L'autre parut ne pas l'entendre. Il fixait Liam avec un air lubrique qui la mit mal à l'aise.

— Mais j'dois pouvoir lui trouver un jolis harnais de cuir pour t'faire plaisir, si y'a qu'ça ! À une condition : j'ai l'droit d'essayer après ! C'est pas juste qu'il y en ait toujours que pour toi, Cent Maîtresses !

Kerell ne broncha pas. Liam, en revanche, sentit ses entrailles se glacer. L'autre se frottait déjà des mains poisseuses et potelées, comme si l'affaire était entendue. Calmement, le capitaine tendit l'une de ses poignes défoncées, attrapa le collet de l'individu avec le même détachement que s'il s'était agi d'un sac de grain. Il le souleva presque et, avec une froideur terrifiante, il répéta calmement et distinctement :

— Riko, il lui faut une armure, c'est un ordre. Tu lui en trouves une, immédiatement.

L'autre s'accrocha à la pogne de ses deux mains, adressa un regard assassin au capitaine :

— Je refuse, répondit-il avec aplomb. J'donne pas d'armure aux dames, moi ! J'suis pas un d'ces types !

— Et moi je donne les coups de poings aux hommes comme toi qui me désobéissent, Riko. Quand je donne un ordre, je n'aime pas le répéter. Et ma patience arrive très vite à sa limite.

Il le relâcha aussitôt, le repoussant en arrière avec négligence. L'autre eut quelques pas de recul pour rétablir son équilibre, mais il rajusta et lissa sa chainse et sa cotte, ses manches, avant de planter de nouveau son regard dans celui de Kerell :

— Cogne-moi tout ton soûl, Ours Grondant, je n'en démordrai pas : je ne donne pas d'arme ni d'amure à une dame !

Kerell répondit à l'invitation. Ses deux mains géantes attrapèrent aussitôt le petit homme par les épaules, le repoussèrent violemment contre les rangées d'étagères en le retournant. Il les heurta de plein fouet, les faisant grincer et cliqueter tout leur contenu. Le capitaine l'y entrava en calant son avant-bras dans ses omoplates et, de son autre main, il assena un petit coup vif dans l'arrière de sa tête.

Comme pour Liam contre le tronc d'arbre à peine plus tôt, le front du dénommé Riko ricocha et se cogna violemment contre le bois de l'étagère.
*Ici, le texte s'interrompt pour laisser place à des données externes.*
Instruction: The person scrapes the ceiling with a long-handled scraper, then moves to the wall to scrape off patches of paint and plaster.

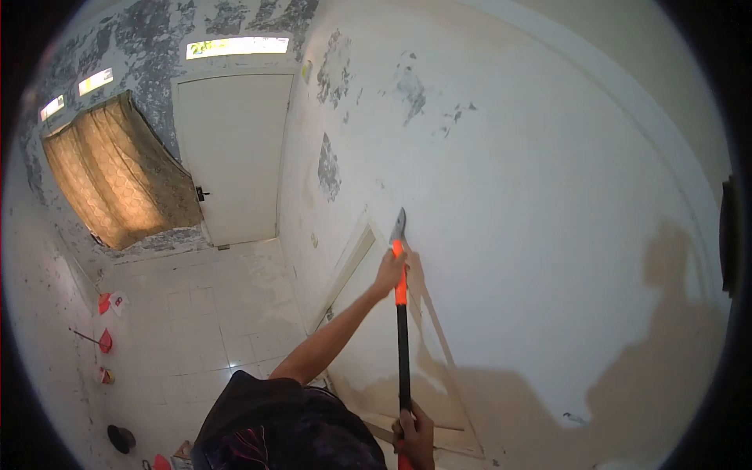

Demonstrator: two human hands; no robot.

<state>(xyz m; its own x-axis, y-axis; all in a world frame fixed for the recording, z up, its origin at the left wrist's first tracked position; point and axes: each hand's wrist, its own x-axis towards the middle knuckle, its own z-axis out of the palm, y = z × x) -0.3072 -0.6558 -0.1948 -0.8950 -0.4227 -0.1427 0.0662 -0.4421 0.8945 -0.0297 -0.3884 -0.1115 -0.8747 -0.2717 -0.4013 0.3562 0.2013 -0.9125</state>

Kerell n'insista pas et retourna alors le petit homme, qui battait des cils comme pour recouvrer ses esprits. Alors, le capitaine répéta distinctement :

— Armure. Pour elle. Tout de suite !

L'autre se massa le front, fit la moue, soupira, se soustrayant à l'étreinte de l'ours, et se mit à la tâche de mauvaise grâce.